この記事では「0℃までの使用感」ですので、ご了承ください。
◾︎余談。20年前の服の値段
無名のダウンで数万、名の知れたダウンであれば5万~が相場でした。
薄い中綿+裏地に薄いフリースを張り付けただけのコロンビアのライトアウターで10000円。
保温力?何それ美味しいの?カッコよきゃいんじゃね?が普通だった。
2万円辺りまでは、ユニクロのチェスターコートの保温性とほぼ変わらない保温力の服しか選択肢がなかった。
今やワークマンで3000円で買える中綿レベルの保温性を求めても数万円はしたくらい。
現在、10000円でトップのダウンメーカーと並ぶくらいの保温力が手に入る。
UNIQLOに感謝ですよ
価格破壊をありがとう。
フリースなんざ1万円だった(元々は山用の高機能素材が発祥)し、エクストラファインメリノだって1万円だった(ウールの上位互換だった)し、スーピマコットンだって6千円はくだらない状態(綿の上位互換)だった。
チェスターコートは20000円以下は分厚いメルトン生地しかなく、ウール&カシミアの手触りの良いコートなんざ5万はくだらなかった。
この値段でこのクオリティのモノが手に入るのは、ユニクロが価格破壊してきた賜物。
デザインがどうとか色々あるが、それを補って余りあるほどの金銭的自由を提供してくれた。
ありがとうユニクロ。
こんなに気軽に質のいい服を楽しめるようになって最高です♪
▪まとめ
ウルトラウォームダウンコートは暖かい。
素材は柔らかく中性的で、誰もが馴染みやすい。
反面、重いが、それは中綿+ダウンで確かな保温力を確保したがゆえ。
見た目は完全に「N3B」。
中性的な素材ゆえにガチガチのタフさはないが、逆に使いやすく人を選ばない仕様。
風を通さない仕組みが随所にあり、細かいとこまで作り込まれている。
*当方関東住まいのため、本気の雪国(マイナス10℃以上)での使用を保証するモノではありません。

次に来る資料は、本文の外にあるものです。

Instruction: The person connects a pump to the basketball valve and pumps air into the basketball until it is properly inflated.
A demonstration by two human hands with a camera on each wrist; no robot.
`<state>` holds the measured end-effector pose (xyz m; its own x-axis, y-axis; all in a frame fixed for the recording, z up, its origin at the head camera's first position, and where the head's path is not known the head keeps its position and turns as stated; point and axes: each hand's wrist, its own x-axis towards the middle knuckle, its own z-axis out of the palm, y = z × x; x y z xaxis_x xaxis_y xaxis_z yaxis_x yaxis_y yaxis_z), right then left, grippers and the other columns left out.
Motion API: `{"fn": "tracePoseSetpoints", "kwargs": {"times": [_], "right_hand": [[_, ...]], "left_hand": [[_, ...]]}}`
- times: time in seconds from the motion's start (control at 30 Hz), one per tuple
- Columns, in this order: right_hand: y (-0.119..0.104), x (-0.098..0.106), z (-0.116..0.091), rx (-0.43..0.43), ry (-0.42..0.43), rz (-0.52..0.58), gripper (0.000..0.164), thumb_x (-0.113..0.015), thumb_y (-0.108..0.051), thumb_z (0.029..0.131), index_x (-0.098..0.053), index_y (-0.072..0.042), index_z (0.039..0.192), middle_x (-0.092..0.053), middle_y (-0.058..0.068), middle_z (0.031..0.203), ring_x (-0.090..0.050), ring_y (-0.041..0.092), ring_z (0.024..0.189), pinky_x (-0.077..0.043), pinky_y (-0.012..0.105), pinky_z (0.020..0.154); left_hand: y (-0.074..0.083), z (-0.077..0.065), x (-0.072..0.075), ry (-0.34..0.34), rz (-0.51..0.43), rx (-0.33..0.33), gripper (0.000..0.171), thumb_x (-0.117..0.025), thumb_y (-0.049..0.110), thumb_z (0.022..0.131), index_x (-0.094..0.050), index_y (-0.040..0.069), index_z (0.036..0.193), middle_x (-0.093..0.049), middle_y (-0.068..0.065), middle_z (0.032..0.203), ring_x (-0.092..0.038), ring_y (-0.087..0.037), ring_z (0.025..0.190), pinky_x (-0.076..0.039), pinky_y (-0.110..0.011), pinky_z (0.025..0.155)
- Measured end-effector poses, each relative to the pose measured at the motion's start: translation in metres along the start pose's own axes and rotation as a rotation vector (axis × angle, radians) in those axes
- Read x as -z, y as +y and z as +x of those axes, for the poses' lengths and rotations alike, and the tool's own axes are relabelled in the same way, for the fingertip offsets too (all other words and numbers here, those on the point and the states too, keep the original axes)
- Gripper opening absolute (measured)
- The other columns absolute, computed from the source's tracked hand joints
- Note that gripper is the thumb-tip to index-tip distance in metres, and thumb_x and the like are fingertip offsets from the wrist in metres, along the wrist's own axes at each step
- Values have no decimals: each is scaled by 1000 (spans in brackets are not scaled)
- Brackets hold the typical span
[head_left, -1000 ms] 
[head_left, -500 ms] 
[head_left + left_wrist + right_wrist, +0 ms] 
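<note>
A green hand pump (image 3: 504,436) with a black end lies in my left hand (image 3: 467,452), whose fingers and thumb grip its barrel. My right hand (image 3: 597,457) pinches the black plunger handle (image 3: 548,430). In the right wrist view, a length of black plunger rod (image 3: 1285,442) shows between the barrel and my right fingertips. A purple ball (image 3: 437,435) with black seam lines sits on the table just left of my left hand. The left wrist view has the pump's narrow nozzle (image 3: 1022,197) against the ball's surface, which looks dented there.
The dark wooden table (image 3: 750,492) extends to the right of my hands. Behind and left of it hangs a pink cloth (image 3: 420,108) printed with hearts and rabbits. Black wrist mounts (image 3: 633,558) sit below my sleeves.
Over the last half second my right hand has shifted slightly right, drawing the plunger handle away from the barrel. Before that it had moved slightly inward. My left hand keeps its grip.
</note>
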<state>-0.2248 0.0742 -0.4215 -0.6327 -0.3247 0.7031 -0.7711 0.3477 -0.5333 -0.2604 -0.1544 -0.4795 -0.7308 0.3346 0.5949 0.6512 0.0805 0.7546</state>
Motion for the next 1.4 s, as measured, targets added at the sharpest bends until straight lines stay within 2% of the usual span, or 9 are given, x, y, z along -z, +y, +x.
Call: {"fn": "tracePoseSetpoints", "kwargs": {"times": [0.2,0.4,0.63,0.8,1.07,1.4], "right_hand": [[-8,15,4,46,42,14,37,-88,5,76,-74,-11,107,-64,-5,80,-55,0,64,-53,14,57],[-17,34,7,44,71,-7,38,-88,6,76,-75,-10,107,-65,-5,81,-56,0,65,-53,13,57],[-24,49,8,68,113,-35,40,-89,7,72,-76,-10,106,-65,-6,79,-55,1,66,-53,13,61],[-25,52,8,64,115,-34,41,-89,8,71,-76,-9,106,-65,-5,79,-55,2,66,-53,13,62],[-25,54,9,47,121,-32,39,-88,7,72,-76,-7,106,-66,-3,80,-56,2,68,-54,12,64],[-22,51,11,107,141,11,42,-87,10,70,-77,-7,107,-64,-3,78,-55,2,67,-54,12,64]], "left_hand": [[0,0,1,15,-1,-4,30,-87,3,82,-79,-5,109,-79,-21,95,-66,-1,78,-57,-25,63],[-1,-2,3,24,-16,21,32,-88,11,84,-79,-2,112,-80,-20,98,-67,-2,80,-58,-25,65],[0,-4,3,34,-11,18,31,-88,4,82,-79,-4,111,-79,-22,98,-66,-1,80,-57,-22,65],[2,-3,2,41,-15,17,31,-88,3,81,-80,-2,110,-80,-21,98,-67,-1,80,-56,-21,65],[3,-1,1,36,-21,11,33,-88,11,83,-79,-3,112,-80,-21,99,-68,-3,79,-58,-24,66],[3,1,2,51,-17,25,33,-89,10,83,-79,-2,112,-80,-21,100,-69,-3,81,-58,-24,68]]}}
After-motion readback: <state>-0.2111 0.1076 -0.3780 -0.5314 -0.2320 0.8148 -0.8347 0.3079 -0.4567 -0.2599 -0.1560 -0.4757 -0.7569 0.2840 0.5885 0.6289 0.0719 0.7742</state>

0℃前後の環境では快適に使えます。
見た目はハイブリッドダウン比較で一回り大きいが、実際のサイズはワンサイズアップ推奨。
中身が小さめの作りなのと、肩周りの仕様が微妙。
あえて小さくしているとしても、着ていて辛ければ意味がない。
ハイブリッドダウンと同じサイズ感で着るなら、ワンサイズアップで丁度良い。
細身だったり、標準より肩幅が狭いと言う人は、ハイブリッドダウンと同じサイズでもOKです。
関東ではオーバースペックなウルトラウォームダウンコート。
暖かい冬を過ごすなら、選択肢に入れても良いかと思います。